### Data segment

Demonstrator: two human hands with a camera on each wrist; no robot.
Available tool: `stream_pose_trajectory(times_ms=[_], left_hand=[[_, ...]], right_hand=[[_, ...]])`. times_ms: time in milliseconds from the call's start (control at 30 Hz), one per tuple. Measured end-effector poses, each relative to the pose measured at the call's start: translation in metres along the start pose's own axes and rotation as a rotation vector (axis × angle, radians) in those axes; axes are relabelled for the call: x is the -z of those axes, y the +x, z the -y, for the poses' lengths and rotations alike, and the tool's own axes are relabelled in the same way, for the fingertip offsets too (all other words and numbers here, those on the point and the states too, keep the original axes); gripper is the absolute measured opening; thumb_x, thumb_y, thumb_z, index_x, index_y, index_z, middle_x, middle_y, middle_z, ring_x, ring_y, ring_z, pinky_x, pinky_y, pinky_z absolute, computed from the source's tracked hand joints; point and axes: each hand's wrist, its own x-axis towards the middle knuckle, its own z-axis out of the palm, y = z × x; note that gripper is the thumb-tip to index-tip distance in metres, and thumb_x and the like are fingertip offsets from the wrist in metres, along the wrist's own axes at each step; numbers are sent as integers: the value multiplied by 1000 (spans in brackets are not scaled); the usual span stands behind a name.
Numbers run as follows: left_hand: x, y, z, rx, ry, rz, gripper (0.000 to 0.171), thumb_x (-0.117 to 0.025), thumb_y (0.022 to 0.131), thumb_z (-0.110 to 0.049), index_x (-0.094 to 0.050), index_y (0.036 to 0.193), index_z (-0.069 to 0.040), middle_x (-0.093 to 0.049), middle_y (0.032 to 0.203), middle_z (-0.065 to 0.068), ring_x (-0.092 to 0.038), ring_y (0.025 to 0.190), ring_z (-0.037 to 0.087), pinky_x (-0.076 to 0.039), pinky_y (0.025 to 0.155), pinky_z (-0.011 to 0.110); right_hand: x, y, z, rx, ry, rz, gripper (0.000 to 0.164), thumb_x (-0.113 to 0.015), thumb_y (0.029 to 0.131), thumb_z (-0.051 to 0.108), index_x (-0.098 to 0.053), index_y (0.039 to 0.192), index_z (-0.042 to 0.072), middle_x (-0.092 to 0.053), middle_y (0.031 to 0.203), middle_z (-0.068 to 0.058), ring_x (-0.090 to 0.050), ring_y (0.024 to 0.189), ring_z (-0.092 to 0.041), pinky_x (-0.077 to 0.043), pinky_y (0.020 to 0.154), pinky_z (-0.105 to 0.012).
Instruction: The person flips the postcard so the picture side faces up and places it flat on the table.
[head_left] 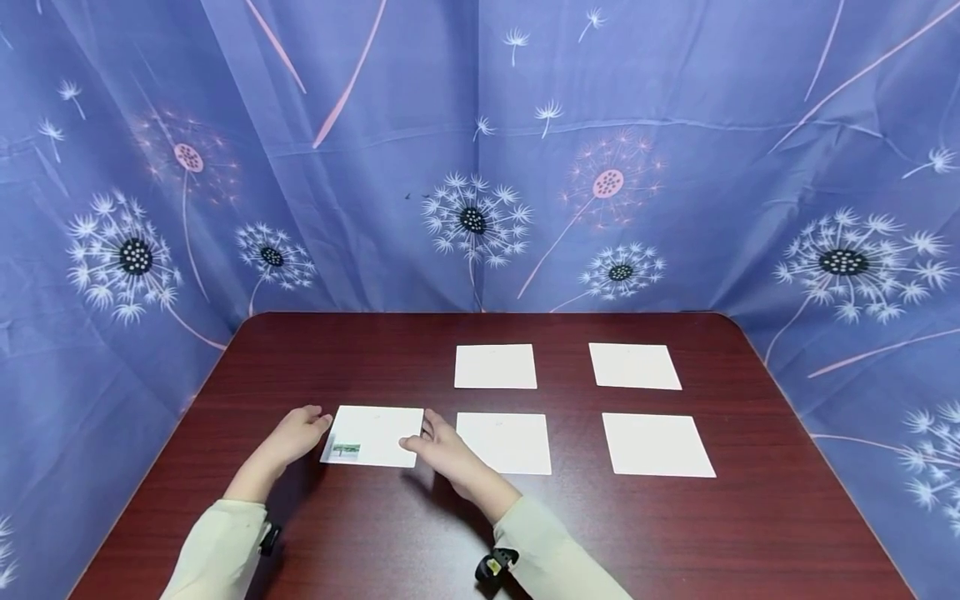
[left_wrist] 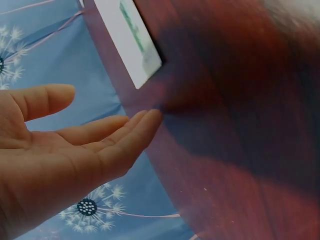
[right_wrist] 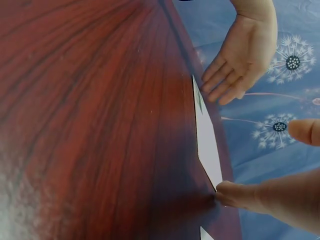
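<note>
A white postcard (head_left: 378,437) with a small green picture in its lower left corner lies between my two hands on the table. My left hand (head_left: 300,433) is beside its left edge; in the left wrist view, that hand (left_wrist: 85,150) has extended fingers, a small gap from the card (left_wrist: 127,42), and nothing in its grasp. At the opposite edge is my right hand (head_left: 442,450). Seen from the right wrist, its fingertips (right_wrist: 230,192) touch the card's corner (right_wrist: 207,140), while the thumb (right_wrist: 305,132) stands away from it.
Several more white cards lie in two rows to the right: an upper left card (head_left: 495,367), an upper right one (head_left: 636,367), a lower left one (head_left: 506,444) close beside my right hand, and a lower right one (head_left: 660,446). Blue curtain (head_left: 375,208) borders the dark red table (head_left: 360,542).
</note>
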Motion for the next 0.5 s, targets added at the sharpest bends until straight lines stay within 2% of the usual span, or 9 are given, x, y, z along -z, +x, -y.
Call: stream_pose_trajectory(times_ms=[167,500], left_hand=[[0,1,3,12,-3,-11,46,-39,98,-9,-38,124,29,-43,127,45,-42,121,54,-39,99,57],[-11,0,-3,-54,0,-17,43,-43,97,-8,-43,123,27,-53,118,41,-51,115,50,-42,96,56]], right_hand=[[-2,0,1,-18,49,-8,80,-59,89,18,-14,146,-15,-22,150,-34,-23,140,-42,-24,113,-50],[-7,-2,1,-23,85,-22,80,-59,88,14,-13,145,-17,-18,150,-36,-20,140,-45,-22,113,-51]])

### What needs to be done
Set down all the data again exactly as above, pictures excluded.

### Output for this exercise
Demonstrator: two human hands with a camera on each wrist; no robot.
Available tool: `stream_pose_trajectory(times_ms=[_], left_hand=[[_, ...]], right_hand=[[_, ...]])`. times_ms: time in milliseconds from the call's start (control at 30 Hz), one per tuple. Measured end-effector poses, each relative to the pose measured at the call's start: translation in metres along the start pose's own axes and rotation as a rotation vector (axis × angle, radians) in those axes; axes are relabelled for the call: x is the -z of those axes, y the +x, z the -y, for the poses' lengths and rotations alike, and the tool's own axes are relabelled in the same way, for the fingertip offsets too (all other words and numbers here, those on the point and the states too, keep the original axes); gripper is the absolute measured opening; thumb_x, thumb_y, thumb_z, index_x, index_y, index_z, middle_x, middle_y, middle_z, ring_x, ring_y, ring_z, pinky_x, pinky_y, pinky_z absolute, computed from the source's tracked hand joints; point and axes: each hand's wrist, its own x-axis towards the middle knuckle, its own z-axis out of the palm, y = z × x; note that gripper is the thumb-tip to index-tip distance in metres, and thumb_x and the like are fingertip offsets from the wrist in metres, along the wrist's own axes at each step; numbers are sent as integers: the value multiplied by 1000 (spans in brackets are not scaled); the usual span stands behind a name.
Numbers run as follows: left_hand: x, y, z, rx, ry, rz, gripper (0.000 to 0.171), thumb_x (-0.117 to 0.025), thumb_y (0.022 to 0.131), thumb_z (-0.110 to 0.049), index_x (-0.094 to 0.050), index_y (0.036 to 0.193), index_z (-0.069 to 0.040), middle_x (-0.093 to 0.049), middle_y (0.032 to 0.203), middle_z (-0.065 to 0.068), ring_x (-0.092 to 0.038), ring_y (0.025 to 0.190), ring_z (-0.037 to 0.087), pinky_x (-0.076 to 0.039), pinky_y (0.025 to 0.155), pinky_z (-0.011 to 0.110); right_hand: x, y, z, rx, ry, rz, gripper (0.000 to 0.164), thumb_x (-0.113 to 0.015), thumb_y (0.029 to 0.131), thumb_z (-0.051 to 0.108), index_x (-0.098 to 0.053), index_y (0.039 to 0.192), index_z (-0.042 to 0.072), middle_x (-0.092 to 0.053), middle_y (0.031 to 0.203), middle_z (-0.068 to 0.058), ring_x (-0.090 to 0.050), ring_y (0.024 to 0.189), ring_z (-0.092 to 0.041), pinky_x (-0.077 to 0.043), pinky_y (0.020 to 0.154), pinky_z (-0.105 to 0.012).
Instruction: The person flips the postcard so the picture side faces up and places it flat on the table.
[head_left] 
[left_wrist] 
[right_wrist] 
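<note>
A white postcard (head_left: 378,437) with a small green picture in its lower left corner lies between my two hands on the table. My left hand (head_left: 300,433) is beside its left edge; in the left wrist view, that hand (left_wrist: 85,150) has extended fingers, a small gap from the card (left_wrist: 127,42), and nothing in its grasp. At the opposite edge is my right hand (head_left: 442,450). Seen from the right wrist, its fingertips (right_wrist: 230,192) touch the card's corner (right_wrist: 207,140), while the thumb (right_wrist: 305,132) stands away from it.
Several more white cards lie in two rows to the right: an upper left card (head_left: 495,367), an upper right one (head_left: 636,367), a lower left one (head_left: 506,444) close beside my right hand, and a lower right one (head_left: 660,446). Blue curtain (head_left: 375,208) borders the dark red table (head_left: 360,542).
</note>
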Motion for the next 0.5 s, targets added at the sharpest bends until straight lines stay within 2% of the usual span, or 9 are given, x, y, z along -z, +x, -y.
Call: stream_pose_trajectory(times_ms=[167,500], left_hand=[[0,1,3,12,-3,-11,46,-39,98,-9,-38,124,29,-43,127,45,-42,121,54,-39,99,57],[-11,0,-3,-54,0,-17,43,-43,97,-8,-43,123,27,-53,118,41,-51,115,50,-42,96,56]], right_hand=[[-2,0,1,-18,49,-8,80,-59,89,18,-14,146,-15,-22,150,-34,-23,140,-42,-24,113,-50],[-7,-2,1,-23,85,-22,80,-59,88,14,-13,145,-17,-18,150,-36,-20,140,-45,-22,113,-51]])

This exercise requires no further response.